Sokka’s arc wasn’t only influential on young men, as it emphasized the cavalcade of strong female characters within the show. Alongside Katara, Toph, and Suki, Avatar: The Last Airbender features countless strong and independent female characters. While these are obviously inspiring in their own right, the interactions and comparisons between these characters and Sokka’s initially sexist viewpoints only emphasize their strength and inspirational qualities.
The other issue with removing this aspect of Sokka’s character is that his changing beliefs are his primary character arc.
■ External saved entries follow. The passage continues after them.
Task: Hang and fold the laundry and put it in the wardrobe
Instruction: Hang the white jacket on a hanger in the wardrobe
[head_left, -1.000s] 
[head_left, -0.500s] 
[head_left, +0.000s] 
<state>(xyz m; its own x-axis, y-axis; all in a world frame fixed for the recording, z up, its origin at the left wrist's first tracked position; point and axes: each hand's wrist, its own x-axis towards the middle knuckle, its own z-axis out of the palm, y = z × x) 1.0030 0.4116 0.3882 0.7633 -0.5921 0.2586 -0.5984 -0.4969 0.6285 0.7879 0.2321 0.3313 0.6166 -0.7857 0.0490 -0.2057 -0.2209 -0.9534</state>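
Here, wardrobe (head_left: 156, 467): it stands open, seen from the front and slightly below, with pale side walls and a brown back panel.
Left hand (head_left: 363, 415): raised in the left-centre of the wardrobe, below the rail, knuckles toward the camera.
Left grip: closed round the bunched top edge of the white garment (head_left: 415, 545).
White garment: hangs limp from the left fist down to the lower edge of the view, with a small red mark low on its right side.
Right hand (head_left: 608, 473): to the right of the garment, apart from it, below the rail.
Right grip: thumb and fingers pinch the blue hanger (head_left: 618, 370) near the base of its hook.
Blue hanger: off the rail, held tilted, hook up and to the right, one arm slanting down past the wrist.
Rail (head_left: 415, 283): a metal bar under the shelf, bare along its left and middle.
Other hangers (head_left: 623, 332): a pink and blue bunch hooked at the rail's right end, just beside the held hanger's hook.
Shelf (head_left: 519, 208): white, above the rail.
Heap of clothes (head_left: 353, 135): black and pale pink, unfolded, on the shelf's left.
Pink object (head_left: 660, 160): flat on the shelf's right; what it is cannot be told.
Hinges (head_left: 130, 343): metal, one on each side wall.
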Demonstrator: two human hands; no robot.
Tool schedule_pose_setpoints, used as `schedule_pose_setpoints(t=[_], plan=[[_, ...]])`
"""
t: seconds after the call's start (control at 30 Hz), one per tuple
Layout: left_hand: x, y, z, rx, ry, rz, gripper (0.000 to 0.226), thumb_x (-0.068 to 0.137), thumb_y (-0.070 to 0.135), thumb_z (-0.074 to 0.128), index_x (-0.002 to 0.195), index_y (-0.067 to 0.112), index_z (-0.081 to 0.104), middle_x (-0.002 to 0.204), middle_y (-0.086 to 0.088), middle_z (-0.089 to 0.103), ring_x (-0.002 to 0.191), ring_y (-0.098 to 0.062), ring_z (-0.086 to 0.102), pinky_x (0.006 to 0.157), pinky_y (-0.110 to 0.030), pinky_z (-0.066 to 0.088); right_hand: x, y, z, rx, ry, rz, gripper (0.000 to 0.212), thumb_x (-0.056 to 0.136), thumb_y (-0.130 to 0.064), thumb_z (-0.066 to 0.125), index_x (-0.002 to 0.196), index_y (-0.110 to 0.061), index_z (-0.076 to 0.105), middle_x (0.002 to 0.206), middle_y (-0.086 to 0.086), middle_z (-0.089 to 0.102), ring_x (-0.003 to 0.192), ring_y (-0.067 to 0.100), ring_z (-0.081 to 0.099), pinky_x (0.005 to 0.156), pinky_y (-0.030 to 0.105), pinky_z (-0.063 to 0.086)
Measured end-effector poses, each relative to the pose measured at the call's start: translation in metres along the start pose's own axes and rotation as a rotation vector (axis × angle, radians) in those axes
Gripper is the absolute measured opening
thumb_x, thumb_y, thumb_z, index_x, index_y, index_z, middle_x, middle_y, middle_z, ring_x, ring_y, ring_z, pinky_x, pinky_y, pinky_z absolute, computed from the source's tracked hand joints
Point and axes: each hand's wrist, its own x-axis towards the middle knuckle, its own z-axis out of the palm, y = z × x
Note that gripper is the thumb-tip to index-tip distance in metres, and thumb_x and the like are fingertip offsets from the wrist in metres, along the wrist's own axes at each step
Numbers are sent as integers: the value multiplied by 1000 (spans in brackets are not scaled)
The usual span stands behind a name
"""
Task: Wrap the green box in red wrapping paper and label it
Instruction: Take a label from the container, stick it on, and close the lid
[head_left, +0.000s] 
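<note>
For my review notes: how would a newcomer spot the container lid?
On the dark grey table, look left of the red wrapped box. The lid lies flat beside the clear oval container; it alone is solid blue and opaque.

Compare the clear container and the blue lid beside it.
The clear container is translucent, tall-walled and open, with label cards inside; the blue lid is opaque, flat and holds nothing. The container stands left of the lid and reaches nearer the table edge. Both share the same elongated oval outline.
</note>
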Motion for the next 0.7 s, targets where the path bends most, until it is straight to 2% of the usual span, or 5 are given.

The show introduces smaller arcs later on in the show, like his growth as a swordsman, but the majority of Sokka’s internal conflict stems from his reluctant growth as a man and his changing attitudes towards the women around him. If Netflix is truly cutting Sokka’s ‘problematic’ behavior, they will need to create and establish a new arc to stop one of the most beloved characters in the Avatar franchise from feeling sidelined.
Problematic Behavior Should Be Challenged, Not Hidden
The issues surrounding the changes to Sokka’s character go beyond an angry fan base; they set a worrying, unproductive precedent. The original animated series was groundbreaking in its attitudes toward progressiveness and social change, and it achieved this by tackling ‘problematic’ subjects and behavior head-on.
In the age of social media and online trolling, offensive and problematic behavior is quickly silenced and shut down, but this does nothing to change the views of the offending people. It is fighting ignorance with ignorance. Avatar: The Last Airbender got so much right and left such a lasting impression on thousands of young men about equality and sexism because it chose to include, address, and overcome these subjects. If Netflix’s series does fully remove these aspects, it misses out on the chance to educate and change the attitudes of thousands (if not millions, knowing the size of Netflix’s platform) of young people.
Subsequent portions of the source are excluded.